Gelana’s national record of 2:18:58 from the 2012 Rotterdam Marathon makes her the fastest in the women’s elite field and, whether coincidentally or not, has always run well in the Netherlands, setting several personal bests over shorter distances in Dutch road races.
She also won the Amsterdam Marathon back in 2011, setting what was then a personal best and course record of 2:22:08, so Gelana has some familiarity with the race itself and knows fast times can emerge if there are favorable weather conditions.
Two places behind Gelana in the Japanese capital at the start of this year was Kenya’s 2014 Commonwealth Games winner Filomena Cheyech, and the latter will also be on the start line in Amsterdam.
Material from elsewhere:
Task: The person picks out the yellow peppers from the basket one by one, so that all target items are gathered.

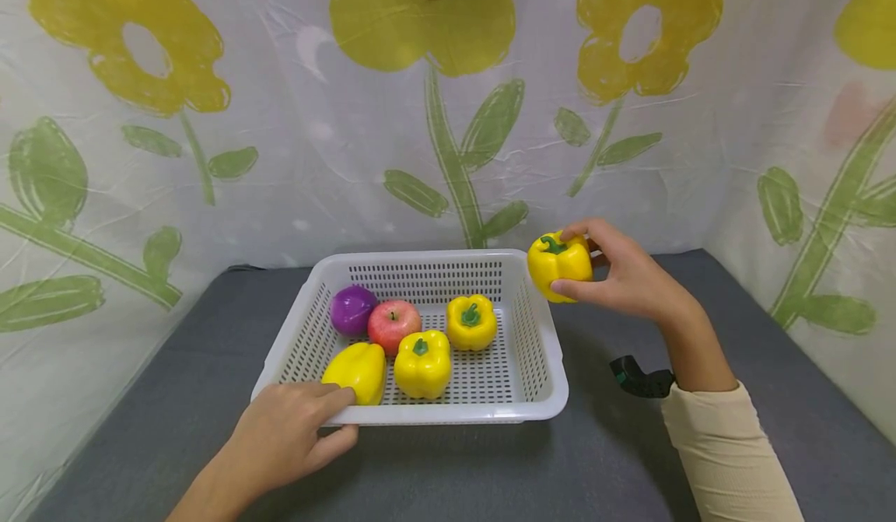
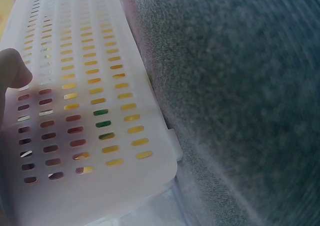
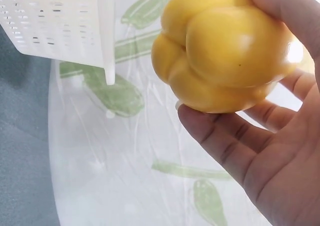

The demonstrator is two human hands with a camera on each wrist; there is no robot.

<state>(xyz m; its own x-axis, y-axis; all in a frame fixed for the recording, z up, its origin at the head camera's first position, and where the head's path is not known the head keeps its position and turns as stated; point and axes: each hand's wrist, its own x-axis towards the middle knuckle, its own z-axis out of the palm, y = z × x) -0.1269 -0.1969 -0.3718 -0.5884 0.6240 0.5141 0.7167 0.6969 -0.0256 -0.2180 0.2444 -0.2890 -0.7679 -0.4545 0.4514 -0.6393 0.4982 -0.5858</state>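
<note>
A gray surface (image 1: 168,429) runs along under everything, and a pale cloth (image 1: 315,156) with big yellow flowers and green leaves hangs behind it. The two hands are well apart, and each one has hold of something. On the left, the left hand (image 1: 283,432) grips the near edge of a white basket (image 1: 476,412), with its thumb on the outside and its fingers bent over the rim. The basket sits on the surface and has lots of little slots in its sides and bottom. Inside, at the back left, is a round purple thing (image 1: 353,310). In front of it, by the left hand's fingers, a yellow bell pepper (image 1: 360,370) lies on its side; I cannot tell if the fingers touch it. Next comes a red apple (image 1: 395,323), just beside the purple thing. Then there is a second yellow pepper (image 1: 423,370) near the front, with its green stem up, and a third yellow pepper (image 1: 471,327) a bit farther back and to the right. Past that, up by the basket's back right corner, a fourth yellow pepper (image 1: 560,273) is in the air, clear of the basket. The right hand (image 1: 619,273) pinches it between thumb and fingers. A black gadget (image 1: 640,380) shows by that wrist, above a cream sleeve (image 1: 728,452).
</note>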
Cheyech has a best of 2:22:44, set when winning the Paris Marathon last year.
Another Kenyan added to the Amsterdam women’s field is African 10,000m champion Joyce Chepkirui.
Despite her credentials on the track, Chepkirui has yet to really impress at the marathon and her best stands at a relatively modest 2:29:07, when finishing 10th in Boston this year.
However, she won the high quality Dam tot Dam 10 mile road race in and around Amsterdam last month, running a personal best of 51:30, and this suggest she might be ready to make a big improvement over the marathon distance.